23 января Уклонский и Грибоедов выехали из крепости Грозной в станицу Екатериноградскую.

«На утро мы проводили Грибоедова до кургана, - сообщает Шимановский, - Прощаясь, он повторял нам: «Пожалуйста не сокрушайтесь, я скоро с вами увижусь».

Дальний родственник Грибоедова  Д.А.Смирнов  в своих записках отмечает:  «Еще прежде слыхал я  от  Бегичева,  что  товарищи Грибоедова по службе или, может быть, просто люди знакомые, находившиеся так же, как и  он,  при  особе  Ермолова,  отпуская  Грибоедова  в  Петербург  с прискакавшим за ним курьером, крепко-накрепко наказывали этому  курьеру довезти Грибоедова цела и сохранна или никогда уже к  ним  не  показываться: этот курьер имел частые поручения в Грузию. Грибоедов, как видно,  не  очень беспокоился о том, что его ждет в Петербурге»...»

Об этом печальном выезде также писал и Бриммер:  «Мы шли с Дейтрихом из крепости в лагерь рано утром; слышим, за нами едут; оглядываемся — на тройке Грибоедов и рыжий.
— Прощайте, Александр Сергеевич!
— До свидания, господа!
— Кто это? спрашивает громко рыжий,— и помчались далее с сильным конвоем казаков».

Фельдъегерь вёз с собою в Петербург секретное Отношение Ермолова к начальнику Главного штаба  барону Дибичу, где Алексей Петрович с похвалой отзывался о службе и поведении Грибоедова: «Господин военный министр сообщил мне Высочайшую Государя Императора волю взять под арест служащего при мне к.<оллежского> а<ссесора> Грибоедова и под присмотром прислать в Cпб. прямо к Е.<го> И. <мператорскому> В.<еличеству>. Исполнив сие, я имею честь препроводить господина Грибоедова к ваш.<ему> прев.<осходительству>. Он взят таким образом, что не мог истребить находившихся у него бумаг; но таковых при нём не найдено, кроме весьма немногих, кои при сем препровождаются.

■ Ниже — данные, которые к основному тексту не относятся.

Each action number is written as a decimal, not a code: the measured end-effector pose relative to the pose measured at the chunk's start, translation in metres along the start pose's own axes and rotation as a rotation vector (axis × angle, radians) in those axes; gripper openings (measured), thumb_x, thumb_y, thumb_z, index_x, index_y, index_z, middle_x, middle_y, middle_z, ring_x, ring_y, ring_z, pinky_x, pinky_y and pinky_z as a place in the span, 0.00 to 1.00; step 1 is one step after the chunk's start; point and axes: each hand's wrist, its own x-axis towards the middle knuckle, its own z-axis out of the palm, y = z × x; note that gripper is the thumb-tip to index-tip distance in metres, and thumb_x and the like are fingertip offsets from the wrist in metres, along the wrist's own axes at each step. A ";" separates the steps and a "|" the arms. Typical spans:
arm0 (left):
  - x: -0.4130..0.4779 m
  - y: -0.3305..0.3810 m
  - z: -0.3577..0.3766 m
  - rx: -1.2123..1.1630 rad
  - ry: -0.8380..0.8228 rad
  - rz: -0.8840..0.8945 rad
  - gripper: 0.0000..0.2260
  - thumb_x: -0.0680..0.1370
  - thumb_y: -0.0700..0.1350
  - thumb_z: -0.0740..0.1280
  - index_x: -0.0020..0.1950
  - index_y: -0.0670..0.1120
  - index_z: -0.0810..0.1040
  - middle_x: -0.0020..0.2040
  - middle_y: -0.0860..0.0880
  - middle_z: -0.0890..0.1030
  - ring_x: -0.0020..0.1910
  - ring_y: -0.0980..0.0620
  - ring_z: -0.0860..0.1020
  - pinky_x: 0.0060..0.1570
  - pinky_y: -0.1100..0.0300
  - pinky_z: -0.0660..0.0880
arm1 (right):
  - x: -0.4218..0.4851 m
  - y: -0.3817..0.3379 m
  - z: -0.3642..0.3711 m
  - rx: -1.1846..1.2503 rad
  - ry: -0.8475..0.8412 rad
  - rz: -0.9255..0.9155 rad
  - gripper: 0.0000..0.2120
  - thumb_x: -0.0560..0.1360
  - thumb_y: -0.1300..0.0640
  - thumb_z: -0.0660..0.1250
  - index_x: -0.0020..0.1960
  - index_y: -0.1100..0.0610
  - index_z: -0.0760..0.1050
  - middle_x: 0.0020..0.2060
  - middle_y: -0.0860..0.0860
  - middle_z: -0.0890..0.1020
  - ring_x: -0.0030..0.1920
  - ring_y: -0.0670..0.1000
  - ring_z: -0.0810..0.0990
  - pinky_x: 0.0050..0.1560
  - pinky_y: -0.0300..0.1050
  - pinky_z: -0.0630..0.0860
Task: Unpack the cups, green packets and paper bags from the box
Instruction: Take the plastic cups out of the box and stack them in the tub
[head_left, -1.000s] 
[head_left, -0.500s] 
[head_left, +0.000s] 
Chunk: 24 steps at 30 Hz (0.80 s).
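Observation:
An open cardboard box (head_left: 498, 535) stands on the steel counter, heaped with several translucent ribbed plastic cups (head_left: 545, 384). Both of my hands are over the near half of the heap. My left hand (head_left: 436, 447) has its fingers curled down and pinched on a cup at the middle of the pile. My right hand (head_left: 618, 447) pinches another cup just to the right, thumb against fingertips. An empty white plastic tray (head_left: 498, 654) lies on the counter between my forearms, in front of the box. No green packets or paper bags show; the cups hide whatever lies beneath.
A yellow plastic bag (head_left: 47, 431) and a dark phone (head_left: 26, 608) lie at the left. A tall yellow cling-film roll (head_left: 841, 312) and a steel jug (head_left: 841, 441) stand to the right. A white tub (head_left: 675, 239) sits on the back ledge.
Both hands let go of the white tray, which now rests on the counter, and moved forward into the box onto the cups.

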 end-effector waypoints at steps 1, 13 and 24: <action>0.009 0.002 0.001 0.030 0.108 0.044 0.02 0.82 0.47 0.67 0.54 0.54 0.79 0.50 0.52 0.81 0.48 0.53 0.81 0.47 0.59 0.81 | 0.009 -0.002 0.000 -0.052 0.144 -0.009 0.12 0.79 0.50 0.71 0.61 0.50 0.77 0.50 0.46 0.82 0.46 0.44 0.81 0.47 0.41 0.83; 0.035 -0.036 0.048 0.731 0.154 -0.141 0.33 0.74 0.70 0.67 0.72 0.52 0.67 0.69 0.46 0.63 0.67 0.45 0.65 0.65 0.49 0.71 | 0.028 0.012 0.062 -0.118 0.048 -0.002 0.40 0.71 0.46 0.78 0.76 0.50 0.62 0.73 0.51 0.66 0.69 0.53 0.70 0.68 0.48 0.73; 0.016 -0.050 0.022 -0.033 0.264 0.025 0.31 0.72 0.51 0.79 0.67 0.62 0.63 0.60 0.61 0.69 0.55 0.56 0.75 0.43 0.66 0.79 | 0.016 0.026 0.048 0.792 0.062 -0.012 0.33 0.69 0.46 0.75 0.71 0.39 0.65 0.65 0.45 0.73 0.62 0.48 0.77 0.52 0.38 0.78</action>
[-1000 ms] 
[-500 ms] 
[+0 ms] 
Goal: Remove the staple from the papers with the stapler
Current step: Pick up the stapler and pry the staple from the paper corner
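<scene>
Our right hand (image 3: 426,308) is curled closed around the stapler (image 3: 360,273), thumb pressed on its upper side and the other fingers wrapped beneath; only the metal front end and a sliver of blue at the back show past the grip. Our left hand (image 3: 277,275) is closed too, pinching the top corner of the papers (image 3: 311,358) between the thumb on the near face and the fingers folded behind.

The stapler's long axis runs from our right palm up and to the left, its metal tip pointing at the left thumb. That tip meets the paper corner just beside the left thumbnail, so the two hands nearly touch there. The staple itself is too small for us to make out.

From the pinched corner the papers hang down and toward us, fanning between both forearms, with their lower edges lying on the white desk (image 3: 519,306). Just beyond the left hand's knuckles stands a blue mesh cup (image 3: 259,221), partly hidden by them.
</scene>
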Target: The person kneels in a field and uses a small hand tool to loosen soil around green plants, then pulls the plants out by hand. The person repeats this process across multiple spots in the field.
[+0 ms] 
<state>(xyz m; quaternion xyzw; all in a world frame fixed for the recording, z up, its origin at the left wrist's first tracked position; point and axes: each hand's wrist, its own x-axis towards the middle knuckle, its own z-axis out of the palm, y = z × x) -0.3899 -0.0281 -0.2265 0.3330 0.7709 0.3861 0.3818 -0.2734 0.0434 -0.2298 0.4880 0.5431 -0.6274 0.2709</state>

Если же бы впоследствии могли быть отысканы оные, я все таковые доставлю. В заключение  имею честь сообщить, что Грибоедов во время служения его в миссии нашей при Персидском дворе и потом при мне, как в нравственности своей, так и в правилах не был замечен развратным и имеет многие хорошие весьма качества». 

30 января в Екатериноградскую из Владикавказа были привезены чемоданы Грибоедова и  осмотрены воинским начальником станицы в присутствии нескольких офицеров. Бумаги опечатали и вручили Уклонскому. При осмотре чемоданов оказались следующие книги: 1) Родословная история о татарах Абульгаза, 2) История Бургунции, 3) Правила Славянского языка Домбровского, 4) Зендевеста в немецком переводе, 5) Топографическая карта Крыма.

В тот же день Грибоедов и Уклонский выехали из станицы Екатериноградской и фельдъегерская скачка продолжилась.

7-го или 8-го февраля, в 4 часа пополудни, Грибоедов со своим спутником прибыли в Москву и остановились у Дмитрия Никитича Бегичева в Старой Конюшенной, в приходе Пятницы Божедомской. Степана Никитича вызвали к брату запиской; при первом взгляде на фельдъегеря верный друг понял, в чём дело.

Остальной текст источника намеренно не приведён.